Встав и приведя себя в порядок, мы с Николь отправились в таверну, так как после долгого постельного марафона были голодные, как звери. Наевшись, снова гуляли, потом я проводил девушку домой, но на этот раз она меня к себе не пригласила, объяснив это тем, что ей нужно работать, чтобы завтра отдать заказ клиентке — нижнюю юбку. Долгий и страстный поцелуй завершил нашу встречу.
Колокольный звон сразу после рассвета возвестил о начале нового дня.
В этот час городская стража сменяется, воры и бандиты прячутся в свои норы, а честные люди принимаются за работу. Раньше всех открывают двери для посетителей кузницы, лавки мясников и пекарей, а по улицам направляются к колодцам, с ведрами в руках, заспанные служанки и хозяйки. Под уже привычные для меня звуки просыпающегося города, встал и я. Приведя себя в порядок, я только начал выставлять на стол завтрак, как дверь распахнулась и на пороге появился Жан, вычесывая солому из своей пышной шевелюры. Боязливо поглядывая на мастера, он поздоровался и тихонько сел за стол. Я только посмеивался про себя, глядя на притихшего на парня. Дело в том, что два дня тому назад ему хорошо досталось от Пьера, когда тот утром обнаружил его спящим под навесом, где хранились дрова. Судя по всему, незадачливый подмастерье палача, вернувшись пьяным, начал устраиваться спать на свежем воздухе и каким-то образом развалил поленницу. Стоило ему увидеть храпящего Жана, среди раскиданных по земле поленьев, Монтре вернулся домой, взял дубинку и принялся избивать своего злополучного помощника. После этого случая он даже дышал через раз, лишь бы не привлекать к себе внимание мастера. Он даже теперь не кривился, как раньше, когда по приказанию палача я ставил перед ним кувшин с водой. Не успел я доесть бутерброд с паштетом и зеленью, как в дверь постучали. Мы все переглянулись, так как если и приходили в этот дом гости, то это были больные и поздно вечером.
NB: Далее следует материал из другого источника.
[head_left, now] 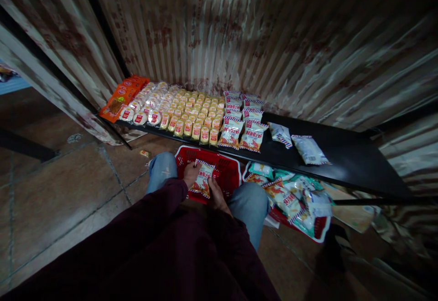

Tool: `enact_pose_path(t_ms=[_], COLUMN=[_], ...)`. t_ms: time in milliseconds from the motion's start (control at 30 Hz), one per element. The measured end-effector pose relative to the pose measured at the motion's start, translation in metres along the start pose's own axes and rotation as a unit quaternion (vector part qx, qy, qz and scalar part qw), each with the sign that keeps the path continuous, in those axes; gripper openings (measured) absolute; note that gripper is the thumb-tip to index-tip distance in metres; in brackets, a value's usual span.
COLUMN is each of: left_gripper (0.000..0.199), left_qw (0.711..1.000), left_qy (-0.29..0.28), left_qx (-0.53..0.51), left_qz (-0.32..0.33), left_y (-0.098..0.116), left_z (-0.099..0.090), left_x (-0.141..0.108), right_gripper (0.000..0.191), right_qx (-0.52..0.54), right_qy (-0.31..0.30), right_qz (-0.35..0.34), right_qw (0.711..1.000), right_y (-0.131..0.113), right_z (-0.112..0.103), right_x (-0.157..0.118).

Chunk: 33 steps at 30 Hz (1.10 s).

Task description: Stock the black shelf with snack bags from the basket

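Snack packet held two-handed.
Left hand and right hand pinch opposite sides; light pressure should avoid crushing.

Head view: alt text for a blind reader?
A person's left hand and right hand hold a snack packet over a red basket. A black shelf ahead bears rows of white rounds, yellow pieces and similar packets, an orange pouch at its left end. A second basket, right, holds more packets.
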<state>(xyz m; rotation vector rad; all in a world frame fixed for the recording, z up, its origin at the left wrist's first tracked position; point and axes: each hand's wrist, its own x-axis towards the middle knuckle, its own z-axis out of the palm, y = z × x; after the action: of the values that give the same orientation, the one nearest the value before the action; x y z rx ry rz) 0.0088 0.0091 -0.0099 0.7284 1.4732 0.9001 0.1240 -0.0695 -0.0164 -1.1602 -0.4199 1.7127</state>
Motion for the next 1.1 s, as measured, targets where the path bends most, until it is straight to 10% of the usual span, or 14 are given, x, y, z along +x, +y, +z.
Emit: enact_pose_path(t_ms=[733,1100], left_gripper=[0.037,0.028], left_qw=[0.993,0.998], left_qy=[-0.096,-0.051], left_qx=[-0.015,0.002], left_qz=[-0.061,-0.045], left_y=[-0.004,-0.021], left_z=[-0.014,-0.009], left_x=[-0.017,-0.007], right_gripper=[0.057,0.054], right_qx=[-0.005,-0.015], right_qy=[0.081,0.065], right_qz=[-0.021,-0.016], right_qw=[0.997,0.998], right_y=[0.014,0.017], right_z=[-0.012,-0.011], right_x=[0.015,0.016])
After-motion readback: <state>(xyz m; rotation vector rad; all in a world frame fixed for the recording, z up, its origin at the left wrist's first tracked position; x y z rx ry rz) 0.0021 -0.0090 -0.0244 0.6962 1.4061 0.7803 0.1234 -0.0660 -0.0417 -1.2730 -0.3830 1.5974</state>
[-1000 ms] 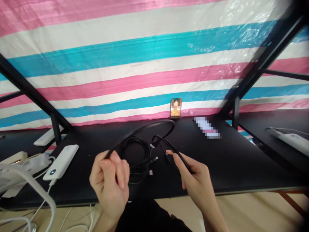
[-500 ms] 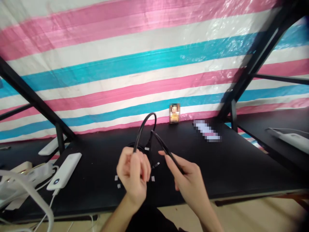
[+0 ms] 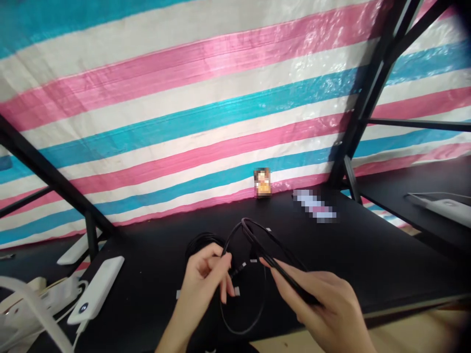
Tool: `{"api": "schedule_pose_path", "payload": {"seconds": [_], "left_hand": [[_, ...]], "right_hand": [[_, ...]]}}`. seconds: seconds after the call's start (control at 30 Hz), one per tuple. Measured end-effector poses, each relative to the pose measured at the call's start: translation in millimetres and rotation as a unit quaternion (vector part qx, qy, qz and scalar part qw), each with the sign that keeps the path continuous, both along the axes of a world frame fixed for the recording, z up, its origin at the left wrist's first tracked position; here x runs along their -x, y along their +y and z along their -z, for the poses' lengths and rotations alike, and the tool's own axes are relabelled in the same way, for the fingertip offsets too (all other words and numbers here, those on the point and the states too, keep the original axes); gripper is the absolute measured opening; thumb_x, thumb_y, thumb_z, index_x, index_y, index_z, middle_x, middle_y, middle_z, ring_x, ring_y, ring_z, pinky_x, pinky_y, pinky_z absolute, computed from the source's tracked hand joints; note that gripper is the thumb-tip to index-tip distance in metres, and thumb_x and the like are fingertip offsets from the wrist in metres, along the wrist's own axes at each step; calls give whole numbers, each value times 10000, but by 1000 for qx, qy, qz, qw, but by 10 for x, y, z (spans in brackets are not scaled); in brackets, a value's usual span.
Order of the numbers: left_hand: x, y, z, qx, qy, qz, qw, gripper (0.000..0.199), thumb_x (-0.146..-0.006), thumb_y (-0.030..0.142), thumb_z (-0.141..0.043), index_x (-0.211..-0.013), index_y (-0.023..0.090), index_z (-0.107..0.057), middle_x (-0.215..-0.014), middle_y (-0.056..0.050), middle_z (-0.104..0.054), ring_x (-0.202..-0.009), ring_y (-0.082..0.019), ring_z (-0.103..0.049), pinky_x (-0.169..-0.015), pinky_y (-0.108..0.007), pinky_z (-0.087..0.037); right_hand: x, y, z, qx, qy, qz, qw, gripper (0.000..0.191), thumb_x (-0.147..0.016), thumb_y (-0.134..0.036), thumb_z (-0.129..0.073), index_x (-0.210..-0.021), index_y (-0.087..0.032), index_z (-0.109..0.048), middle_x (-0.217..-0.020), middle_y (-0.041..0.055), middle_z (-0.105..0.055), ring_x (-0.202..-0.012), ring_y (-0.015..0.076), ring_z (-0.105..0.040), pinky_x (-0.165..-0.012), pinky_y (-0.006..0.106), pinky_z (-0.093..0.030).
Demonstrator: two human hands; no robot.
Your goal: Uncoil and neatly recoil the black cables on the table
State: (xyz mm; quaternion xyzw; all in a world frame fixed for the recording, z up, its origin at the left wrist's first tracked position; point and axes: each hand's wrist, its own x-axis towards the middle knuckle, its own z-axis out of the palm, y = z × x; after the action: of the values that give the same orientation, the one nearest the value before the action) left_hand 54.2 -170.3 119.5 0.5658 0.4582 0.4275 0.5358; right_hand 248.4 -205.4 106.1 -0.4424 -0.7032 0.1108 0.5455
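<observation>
A thin black cable [image 3: 246,228] runs in loops between my hands above the black table. My left hand [image 3: 208,272] pinches one strand of it between thumb and fingers. In my right hand [image 3: 320,299] several strands lie bunched together, gripped between thumb and fingers. A loose loop hangs below, between the hands. Behind my left hand lies a coiled black cable [image 3: 203,240], partly hidden by that hand. A cable connector [image 3: 241,267] with a light metal tip shows just right of my left fingers.
On the left are a white power bank [image 3: 97,289] with a cable and a white power strip [image 3: 47,301]. Toward the back stand a small blurred figure [image 3: 262,184] and a blurred flat item [image 3: 314,205]. Black metal frame legs [image 3: 353,127] rise on both sides before a striped sheet [image 3: 184,132].
My right hand has moved right and down, with more cable bunched in it. My left hand has turned and lowered slightly. The view has tilted up, and a loop now hangs between the hands.
</observation>
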Motion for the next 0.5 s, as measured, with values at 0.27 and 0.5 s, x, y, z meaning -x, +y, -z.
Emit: {"api": "schedule_pose_path", "payload": {"seconds": [0.27, 0.5], "left_hand": [[190, 276, -260, 82, 26, 148, 985, 265, -785, 242, -443, -986, 160, -595, -389, 51, -509, -420, -165, -618, -430, -199, -355], [158, 539, -202, -6, 115, 63, 991, 99, -728, 144, -394, -752, 190, -478, -567, 13, -623, -444, -115, -599, -430, -186, -346]], "right_hand": [[-87, -215, -3, -13, -49, -25, 998, 279, -800, -313, -699, -1075, -356, -720, -706, 2, -735, -545, 173, -659, -559, 267, -571], [-126, -188, -139, 44, 64, 31, 997, 181, -806, -343, -668, -935, -282, -779, -424, -33, -577, -314, 103, -484, -374, 207, -458]]}}
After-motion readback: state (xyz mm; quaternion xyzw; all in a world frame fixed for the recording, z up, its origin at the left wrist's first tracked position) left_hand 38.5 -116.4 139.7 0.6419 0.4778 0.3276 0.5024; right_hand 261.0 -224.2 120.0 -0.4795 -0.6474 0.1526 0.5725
— Открой! — отрывисто бросил Пьер Жану.
Тот сорвался с места и бросился к двери. Вернулся спустя пару минут с растерянным видом: — Мастер, там стражник пришел. Хочет вас видеть.
Поднявшись из-за стола, палач вышел, а я и Жан продолжили есть. Вернувшись, Пьер вместо того, чтобы сесть за стол, стал отдавать распоряжения: — Жан, ты идешь в тюрьму. Зажжешь факелы и разожжёшь огонь в камине. Для этого тебе и одной руки хватит. Потом дождешься заместителя прево и извинишься за меня перед ним и скажешь, что я приду позже. Еще скажи, что это приказ мэра. Теперь, пошел, живо!
Парень схватил со стола кусок колбасы с хлебом и выскочил в дверь.
— А ты, Клод, идешь со мной. Ну, чего смотришь? Хватит жевать! Пошли!
Заинтригованный нестандартным началом рабочего дня я выскочил из-за стола, после чего вышел из дома вслед за Монтре. В десяти метрах от входной двери мялся стражник городской стражи, вооруженный мечом. На нем был шлем и одетая поверх стеганой куртки короткая кольчуга. Увидев Пьера, он приглашающе махнул рукой: — Сударь, следуйте за мной.